On Friday, 13 March 2015 at 17:31:09 UTC, Andrei Alexandrescu wrote:

For example the expression (assuming s is e.g. a string)

  File("/tmp/a").byChunk(4096).joiner.startsWith(s)

opens a file, progressively reads chunks of 4KB, stitches them together at no cost, compares against a prefix until it makes a decision, then closes the file and returns the result. A putative Go user wouldn't even dream of using HasPrefix directly on a stream coming from a file; the whole endeavor would be a function that painstakingly takes all of these steps by hand.

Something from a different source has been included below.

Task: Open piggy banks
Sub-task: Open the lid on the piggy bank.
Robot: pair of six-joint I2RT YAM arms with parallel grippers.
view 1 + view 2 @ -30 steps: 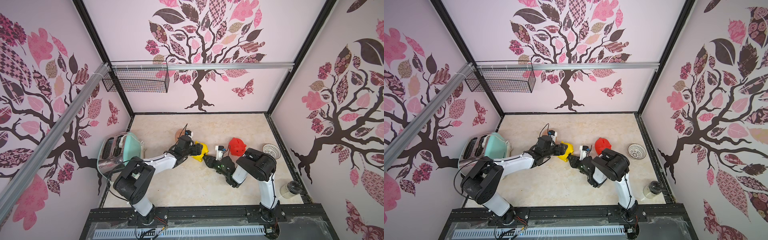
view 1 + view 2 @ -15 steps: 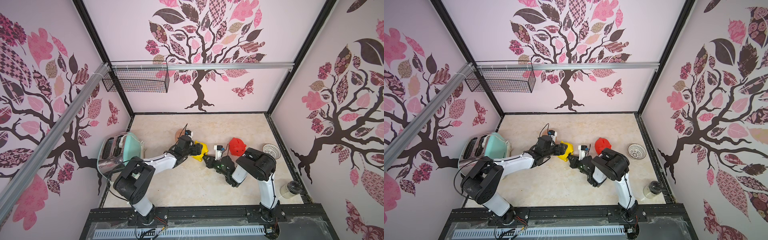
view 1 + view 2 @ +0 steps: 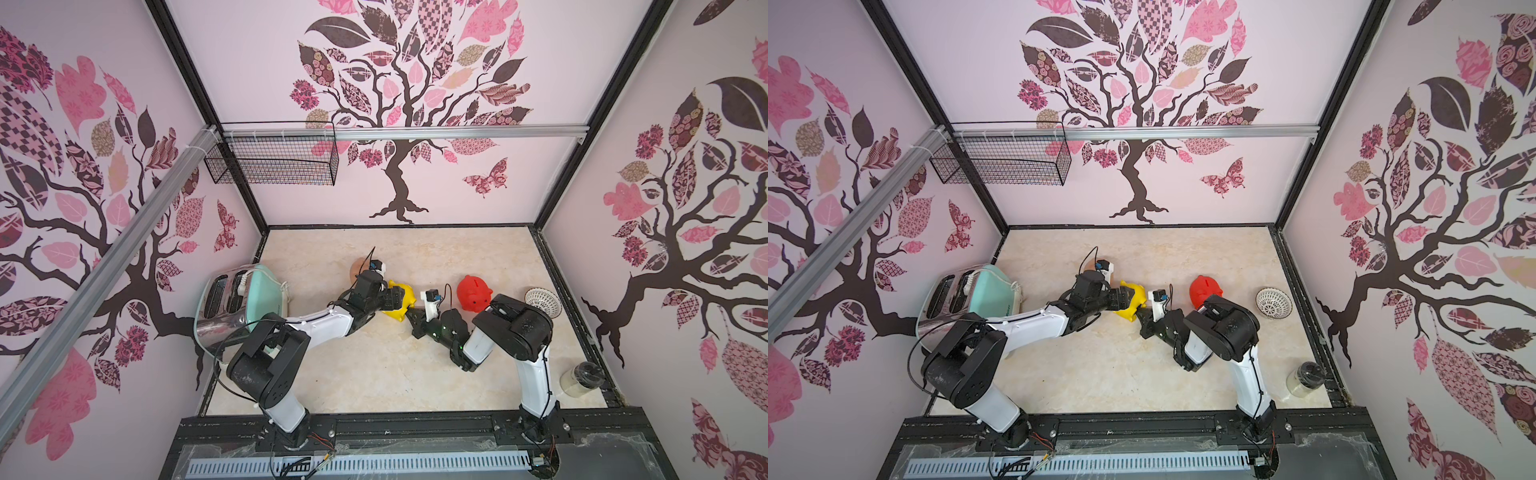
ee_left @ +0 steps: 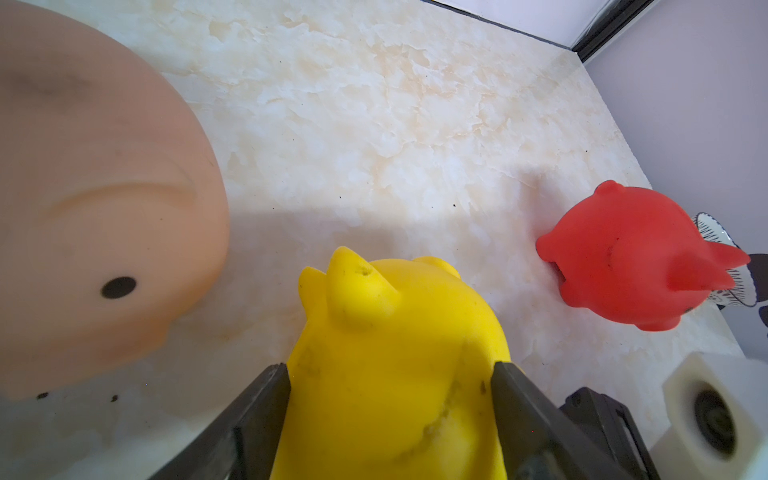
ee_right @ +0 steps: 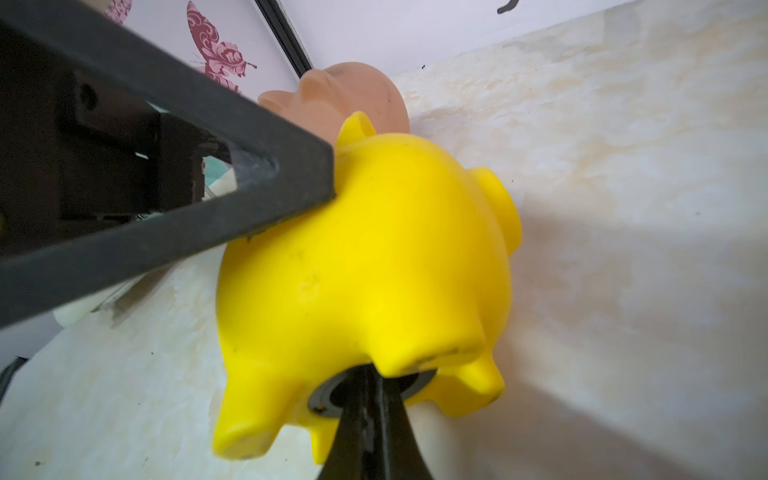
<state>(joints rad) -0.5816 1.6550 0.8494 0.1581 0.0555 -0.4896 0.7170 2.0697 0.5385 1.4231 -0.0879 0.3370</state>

I personally, would have no idea what this piece of code is doing
upon first sight. I'll have to look at the documentation of
at least two functions to understand that, and I'll have to
think carefully about what and who would throw in case of an error.

Something like

    while (n != EOF) {
        n = read(fd, buf, sizeof(buf));
        if (n==-1) throw(...);
        if (strcmp(buf, PREFIX) == 0) {
             return buf;
        }
    }
    return NULL;

Requires no prior knowledge, and have similar effect.

I'd rather have a loop written by hand in my production code any day,
so that when debugging it, and reading it I'll have easier time
to understand it, even though it would cost me a few more lines
when writing the code.

What if this pattern repeats a few times in the code?

I'd rather have a single function that have the explicit loop than
having this pattern in slight variations spread in the code.

Writing code is easy, maintaining it afterwards is costly.